The recent problems with bad formulas are easily solvable using the built-in auditing features, or formula arrays, or just discipline. The shortcomings reported for statistical functions ("Computational Statistics and Data Analysis", June, 2008) are another issue altogether.
As the paper points out, this an old problem. Excel is an excellent tool unlike most Microsoft applications. You learn to live the quirks. When you see the "September" genes, you just file it under "do a final cleanup and be sure this doesn't wind up in the final submission of the paper".
why are we seeing so many articles about Excel?

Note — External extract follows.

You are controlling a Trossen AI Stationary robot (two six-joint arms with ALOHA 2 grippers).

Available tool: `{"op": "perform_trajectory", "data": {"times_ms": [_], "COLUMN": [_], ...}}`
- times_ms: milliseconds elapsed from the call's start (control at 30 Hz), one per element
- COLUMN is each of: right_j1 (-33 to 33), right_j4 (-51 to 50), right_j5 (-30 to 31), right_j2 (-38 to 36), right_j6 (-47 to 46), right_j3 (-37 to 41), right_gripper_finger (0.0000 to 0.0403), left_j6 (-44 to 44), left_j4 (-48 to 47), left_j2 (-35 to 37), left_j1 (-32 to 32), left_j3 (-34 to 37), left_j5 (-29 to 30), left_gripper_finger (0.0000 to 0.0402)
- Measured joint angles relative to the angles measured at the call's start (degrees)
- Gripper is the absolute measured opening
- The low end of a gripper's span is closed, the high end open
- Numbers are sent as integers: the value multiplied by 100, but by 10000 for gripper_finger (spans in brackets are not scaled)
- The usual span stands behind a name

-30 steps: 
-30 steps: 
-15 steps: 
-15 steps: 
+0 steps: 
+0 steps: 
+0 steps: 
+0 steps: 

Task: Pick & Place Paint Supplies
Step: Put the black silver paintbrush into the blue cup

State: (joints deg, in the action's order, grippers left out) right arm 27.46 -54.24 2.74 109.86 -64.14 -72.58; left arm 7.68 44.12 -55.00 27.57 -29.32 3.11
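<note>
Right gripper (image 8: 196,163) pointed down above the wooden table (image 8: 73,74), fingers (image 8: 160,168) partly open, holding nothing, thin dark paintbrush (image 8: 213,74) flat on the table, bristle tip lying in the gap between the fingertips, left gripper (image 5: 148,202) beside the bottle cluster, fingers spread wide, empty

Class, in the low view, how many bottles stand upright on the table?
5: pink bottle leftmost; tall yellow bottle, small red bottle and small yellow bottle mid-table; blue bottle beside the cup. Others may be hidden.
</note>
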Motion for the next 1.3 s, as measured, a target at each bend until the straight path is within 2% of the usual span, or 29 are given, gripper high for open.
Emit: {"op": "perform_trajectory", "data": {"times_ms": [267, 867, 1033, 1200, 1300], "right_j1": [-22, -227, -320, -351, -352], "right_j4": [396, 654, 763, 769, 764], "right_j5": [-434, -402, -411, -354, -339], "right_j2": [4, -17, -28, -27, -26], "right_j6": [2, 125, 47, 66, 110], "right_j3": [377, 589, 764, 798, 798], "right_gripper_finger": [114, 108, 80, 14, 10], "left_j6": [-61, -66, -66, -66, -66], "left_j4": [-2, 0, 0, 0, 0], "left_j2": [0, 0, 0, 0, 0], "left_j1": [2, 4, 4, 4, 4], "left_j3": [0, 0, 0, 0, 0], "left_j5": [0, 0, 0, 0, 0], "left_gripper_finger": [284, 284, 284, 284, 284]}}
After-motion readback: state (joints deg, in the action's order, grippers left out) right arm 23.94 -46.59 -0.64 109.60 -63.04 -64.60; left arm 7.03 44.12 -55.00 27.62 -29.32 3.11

The main reason is that Excel was recently in the news because a paper about economic policies for countries was found to have been based on data kept in an Excel spreadsheet that was poorly documented enough that errors in the data weren't found right away. (This is the highly condensed version of the story.)
These stories resonate here on HN because many, many, many of us have had occasion to use Excel as a tool. Members of the general public who share information with me (for example, contact lists for youth soccer teams) have learned in a corporate environment to treat Excel as the "universal" data exchange format. So I will be dealing with Excel spreadsheets for years even if I never create another one.
One expects Excel to operate like a tool, a way to manipulate data in some straightforward, well defined ways. I don't expect Excel to do what is described in the article submitted here: treat any text data value with certain embedded strings as special data types that the program can rewrite without explicit user command. That turns Excel from being a tool in the workplace to being a surly co-worker who habitually messes up other workers' projects. I intentionally minimize my use of Excel because I don't like its artificial intelligence turning into artificial stupidity while I try to get my work done. To find out that Excel is actually actively impeding medical research by rewriting data cells in spreadsheets is a dismaying example of why I can't treat Excel as a useful tool, so of course I was glad to upvote this informative submission.
AFTER EDIT:
I shared the link that opened the thread here among my Facebook friends, and one friend commented,
"This is (luckily) old news and no bioinformatician worth his keyboard uses Excel any more. It's just too much of a wild card."
He followed up after another friend's comment with
"Microsoft is squarely in the wrong here. The tool aggressively reformats highly technical data fields and the behavior is remarkably hard to keep turned off. I've been working in this specific field for 15 years, and I can guarantee that the power users do know their tools. What they know these days is to go use R or even one of the OSS applications like LibreCalc. Unfortunately, more naive users new to bioinformatics analysis routinely get tripped up by this and other overly assistive features of the Office suite."